▶ PROMPT
This exercise calls for an exact copy of the listing below.

▶ RECORDED DATA
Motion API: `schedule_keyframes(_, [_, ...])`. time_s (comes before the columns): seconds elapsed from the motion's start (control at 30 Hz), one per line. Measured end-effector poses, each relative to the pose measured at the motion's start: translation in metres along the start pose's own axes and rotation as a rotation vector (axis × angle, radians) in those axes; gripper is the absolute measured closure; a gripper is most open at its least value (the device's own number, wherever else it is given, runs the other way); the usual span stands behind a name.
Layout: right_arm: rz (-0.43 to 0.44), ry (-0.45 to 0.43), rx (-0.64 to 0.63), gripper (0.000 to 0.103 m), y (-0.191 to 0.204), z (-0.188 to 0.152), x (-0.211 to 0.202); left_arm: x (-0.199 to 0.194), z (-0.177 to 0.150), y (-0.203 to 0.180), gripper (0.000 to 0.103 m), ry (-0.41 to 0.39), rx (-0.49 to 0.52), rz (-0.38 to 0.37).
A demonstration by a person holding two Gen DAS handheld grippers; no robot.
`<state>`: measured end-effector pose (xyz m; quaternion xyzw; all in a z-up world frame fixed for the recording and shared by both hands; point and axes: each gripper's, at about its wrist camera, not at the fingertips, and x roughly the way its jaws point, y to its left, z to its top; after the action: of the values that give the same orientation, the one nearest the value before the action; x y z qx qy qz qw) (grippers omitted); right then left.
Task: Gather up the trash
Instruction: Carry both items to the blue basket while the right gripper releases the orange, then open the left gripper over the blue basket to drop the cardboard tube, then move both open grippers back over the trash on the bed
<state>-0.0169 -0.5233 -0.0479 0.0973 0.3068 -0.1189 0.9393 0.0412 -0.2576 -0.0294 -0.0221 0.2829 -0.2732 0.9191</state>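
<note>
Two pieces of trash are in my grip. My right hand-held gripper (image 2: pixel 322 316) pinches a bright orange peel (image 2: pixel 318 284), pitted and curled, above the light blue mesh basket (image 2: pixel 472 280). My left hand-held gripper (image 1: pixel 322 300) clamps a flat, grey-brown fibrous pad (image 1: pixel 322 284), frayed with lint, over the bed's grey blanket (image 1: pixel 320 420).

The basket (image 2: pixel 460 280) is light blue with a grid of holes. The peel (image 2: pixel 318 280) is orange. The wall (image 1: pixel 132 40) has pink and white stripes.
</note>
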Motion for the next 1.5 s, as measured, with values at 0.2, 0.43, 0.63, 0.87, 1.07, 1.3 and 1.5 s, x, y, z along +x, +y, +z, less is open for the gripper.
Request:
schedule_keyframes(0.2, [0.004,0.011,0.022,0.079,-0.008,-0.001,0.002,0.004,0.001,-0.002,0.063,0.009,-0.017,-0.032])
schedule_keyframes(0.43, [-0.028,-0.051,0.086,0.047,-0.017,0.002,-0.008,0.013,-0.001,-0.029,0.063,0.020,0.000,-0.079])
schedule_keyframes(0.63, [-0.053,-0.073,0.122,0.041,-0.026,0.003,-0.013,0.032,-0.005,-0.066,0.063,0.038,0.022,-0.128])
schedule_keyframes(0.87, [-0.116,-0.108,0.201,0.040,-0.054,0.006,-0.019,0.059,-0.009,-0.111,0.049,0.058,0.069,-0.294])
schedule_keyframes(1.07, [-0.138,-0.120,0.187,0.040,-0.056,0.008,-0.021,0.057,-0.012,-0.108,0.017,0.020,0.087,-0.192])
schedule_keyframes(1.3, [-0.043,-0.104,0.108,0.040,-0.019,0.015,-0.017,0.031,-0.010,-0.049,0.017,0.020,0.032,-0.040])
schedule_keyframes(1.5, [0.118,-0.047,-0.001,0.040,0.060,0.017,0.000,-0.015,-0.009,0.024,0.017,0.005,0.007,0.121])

▶ REPLY TO THE TASK
Motion API: `schedule_keyframes(_, [_, ...])`. time_s (comes before the columns): seconds elapsed from the motion's start (control at 30 Hz), one per line. Measured end-effector poses, each relative to the pose measured at the motion's start: translation in metres along the start pose's own axes and rotation as a rotation vector (axis × angle, radians) in those axes; gripper is the absolute measured closure; a gripper is most open at its least value (the device's own number, wherever else it is given, runs the other way); the usual span stands behind a name.
Layout: right_arm: rz (-0.43 to 0.44), ry (-0.45 to 0.43), rx (-0.64 to 0.63), gripper (0.000 to 0.103 m), y (-0.191 to 0.204), z (-0.188 to 0.152), x (-0.211 to 0.202); left_arm: x (-0.199 to 0.194), z (-0.177 to 0.150), y (-0.203 to 0.180), gripper (0.000 to 0.103 m), ry (-0.41 to 0.39), rx (-0.49 to 0.52), rz (-0.38 to 0.37).
A demonstration by a person holding two Gen DAS handheld grippers; no robot.
`<state>`: measured end-effector pose (xyz m; quaternion xyzw; all in a z-up world frame fixed for the recording and shared by both hands; point and axes: each gripper's, at about its wrist camera, not at the fingertips, and x roughly the way its jaws point, y to its left, z to its top; after the action: of the values that give the same orientation, the one nearest the value before the action; x y z qx qy qz qw) (grippers omitted); right then left.
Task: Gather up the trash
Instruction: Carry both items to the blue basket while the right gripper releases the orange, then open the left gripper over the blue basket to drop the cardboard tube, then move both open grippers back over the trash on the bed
<state>-0.0169 -0.5233 -0.0479 0.0973 0.3068 -0.1189 0.9393 0.0412 -0.2576 -0.0294 -0.0221 0.2829 -0.2732 0.9191</state>
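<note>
Two pieces of trash are in my grip. My right hand-held gripper (image 2: pixel 322 316) pinches a bright orange peel (image 2: pixel 318 284), pitted and curled, above the light blue mesh basket (image 2: pixel 472 280). My left hand-held gripper (image 1: pixel 322 300) clamps a flat, grey-brown fibrous pad (image 1: pixel 322 284), frayed with lint, over the bed's grey blanket (image 1: pixel 320 420).

The basket (image 2: pixel 460 280) is light blue with a grid of holes. The peel (image 2: pixel 318 280) is orange. The wall (image 1: pixel 132 40) has pink and white stripes.
</note>
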Motion for the next 1.5 s, as measured, with values at 0.2, 0.43, 0.63, 0.87, 1.07, 1.3 and 1.5 s, x, y, z along +x, +y, +z, less is open for the gripper.
Request:
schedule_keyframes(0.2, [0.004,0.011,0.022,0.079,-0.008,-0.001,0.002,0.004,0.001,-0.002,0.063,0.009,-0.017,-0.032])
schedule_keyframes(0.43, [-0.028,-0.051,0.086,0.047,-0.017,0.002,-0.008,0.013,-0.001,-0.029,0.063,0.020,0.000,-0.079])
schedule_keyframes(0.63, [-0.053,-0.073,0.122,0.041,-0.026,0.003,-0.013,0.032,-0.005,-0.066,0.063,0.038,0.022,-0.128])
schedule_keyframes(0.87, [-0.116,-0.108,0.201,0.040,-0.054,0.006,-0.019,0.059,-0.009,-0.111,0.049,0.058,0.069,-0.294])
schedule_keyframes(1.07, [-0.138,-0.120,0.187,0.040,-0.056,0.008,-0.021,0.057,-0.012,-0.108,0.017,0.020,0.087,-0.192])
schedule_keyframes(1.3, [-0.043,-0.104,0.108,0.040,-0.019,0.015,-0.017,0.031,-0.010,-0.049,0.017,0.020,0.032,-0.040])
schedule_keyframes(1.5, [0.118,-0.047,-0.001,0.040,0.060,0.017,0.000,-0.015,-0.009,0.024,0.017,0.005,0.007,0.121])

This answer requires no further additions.